Objective: Previous research in healthy volunteers has demonstrated that rifampicin and adjusted doses of lopinavir/ritonavir soft-gel capsules resulted in adequate exposure to lopinavir. Our objective was to study the combined use of rifampicin and the newly introduced lopinavir/ritonavir tablets.

Methods: A total of 40 healthy volunteers were planned to start with 600 mg rifampicin once daily from days 1-5. From days 6-15, volunteers were randomized to receive lopinavir/ritonavir tablets dosed as either 600/150 or 800/200 mg twice daily, both in addition to 600 mg rifampicin once daily. A 12 h pharmacokinetic curve was planned on day 15. Safety assessments were conducted regularly throughout the study period.

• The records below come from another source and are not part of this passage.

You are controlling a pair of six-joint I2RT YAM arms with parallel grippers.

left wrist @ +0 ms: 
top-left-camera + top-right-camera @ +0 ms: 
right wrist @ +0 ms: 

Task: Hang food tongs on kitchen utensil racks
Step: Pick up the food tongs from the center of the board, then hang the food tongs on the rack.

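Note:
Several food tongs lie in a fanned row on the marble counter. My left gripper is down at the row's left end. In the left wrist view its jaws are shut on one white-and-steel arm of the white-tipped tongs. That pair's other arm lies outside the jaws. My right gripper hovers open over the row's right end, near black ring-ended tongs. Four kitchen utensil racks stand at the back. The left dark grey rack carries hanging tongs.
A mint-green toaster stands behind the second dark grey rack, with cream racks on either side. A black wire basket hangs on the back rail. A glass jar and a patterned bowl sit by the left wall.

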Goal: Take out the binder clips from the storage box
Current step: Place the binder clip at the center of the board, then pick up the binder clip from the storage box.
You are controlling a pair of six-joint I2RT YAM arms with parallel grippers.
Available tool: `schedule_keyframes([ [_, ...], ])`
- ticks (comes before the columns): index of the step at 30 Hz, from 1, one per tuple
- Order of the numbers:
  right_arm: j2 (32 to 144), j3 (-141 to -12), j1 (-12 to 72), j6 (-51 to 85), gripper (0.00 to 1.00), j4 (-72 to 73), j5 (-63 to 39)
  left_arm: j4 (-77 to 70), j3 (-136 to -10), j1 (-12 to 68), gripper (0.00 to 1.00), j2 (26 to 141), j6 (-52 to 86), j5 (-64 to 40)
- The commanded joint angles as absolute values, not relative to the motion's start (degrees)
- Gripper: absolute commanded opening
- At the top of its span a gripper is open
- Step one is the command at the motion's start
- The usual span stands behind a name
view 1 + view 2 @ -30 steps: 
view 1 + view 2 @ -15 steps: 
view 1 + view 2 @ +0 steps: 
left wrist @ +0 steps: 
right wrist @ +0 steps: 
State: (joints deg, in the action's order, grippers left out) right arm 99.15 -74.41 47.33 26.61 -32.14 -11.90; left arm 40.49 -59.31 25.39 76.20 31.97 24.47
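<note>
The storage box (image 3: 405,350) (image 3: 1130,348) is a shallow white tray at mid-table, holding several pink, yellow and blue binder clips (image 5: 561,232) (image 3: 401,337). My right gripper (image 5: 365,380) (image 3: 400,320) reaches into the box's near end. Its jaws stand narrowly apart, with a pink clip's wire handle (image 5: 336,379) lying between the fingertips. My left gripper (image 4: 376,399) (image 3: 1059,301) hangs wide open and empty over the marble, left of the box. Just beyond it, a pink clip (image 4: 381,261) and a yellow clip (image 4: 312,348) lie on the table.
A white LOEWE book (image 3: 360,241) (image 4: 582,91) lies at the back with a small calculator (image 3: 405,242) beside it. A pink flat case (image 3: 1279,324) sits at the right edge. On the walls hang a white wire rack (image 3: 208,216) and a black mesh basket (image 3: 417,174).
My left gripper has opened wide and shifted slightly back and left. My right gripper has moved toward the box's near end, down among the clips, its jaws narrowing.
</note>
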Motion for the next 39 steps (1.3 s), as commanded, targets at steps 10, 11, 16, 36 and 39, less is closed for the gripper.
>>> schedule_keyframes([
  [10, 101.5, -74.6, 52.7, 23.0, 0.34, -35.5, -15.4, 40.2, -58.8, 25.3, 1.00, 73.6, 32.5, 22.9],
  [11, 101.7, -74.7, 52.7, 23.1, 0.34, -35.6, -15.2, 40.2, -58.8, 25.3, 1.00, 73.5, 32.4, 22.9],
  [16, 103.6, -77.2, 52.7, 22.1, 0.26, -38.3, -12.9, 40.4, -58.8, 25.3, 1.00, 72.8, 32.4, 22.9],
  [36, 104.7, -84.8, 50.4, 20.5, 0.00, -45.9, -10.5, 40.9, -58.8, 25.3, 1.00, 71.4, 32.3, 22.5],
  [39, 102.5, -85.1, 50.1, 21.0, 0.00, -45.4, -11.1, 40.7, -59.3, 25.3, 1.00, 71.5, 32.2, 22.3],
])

Results: Eleven volunteers started as the first group in this study. No major complaints occurred during day 1-5 (rifampicin only). After addition of lopinavir/ritonavir, eight volunteers suffered from both nausea and vomiting, one from nausea only, and one from vomiting only. On day 7, increases in aspartate aminotransferase/alanine aminotransferase (AST/ALT) levels were reported in all volunteers and on day 8, the study was prematurely terminated. The AST/ALT levels continued to rise and peaked (grade 2, n = 2; grade 3, n = 1; grade 4, n = 8) on days 9-10. All values returned to normal within 6 weeks.

Conclusions: The study showed a high incidence of adverse events when a higher than standard dose of the new lopinavir/ritonavir tablets was combined with rifampicin. In the future, this drug combination should not be given to healthy volunteers. Liver function should be carefully monitored when rifampicin and lopinavir/ritonavir are combined in patients.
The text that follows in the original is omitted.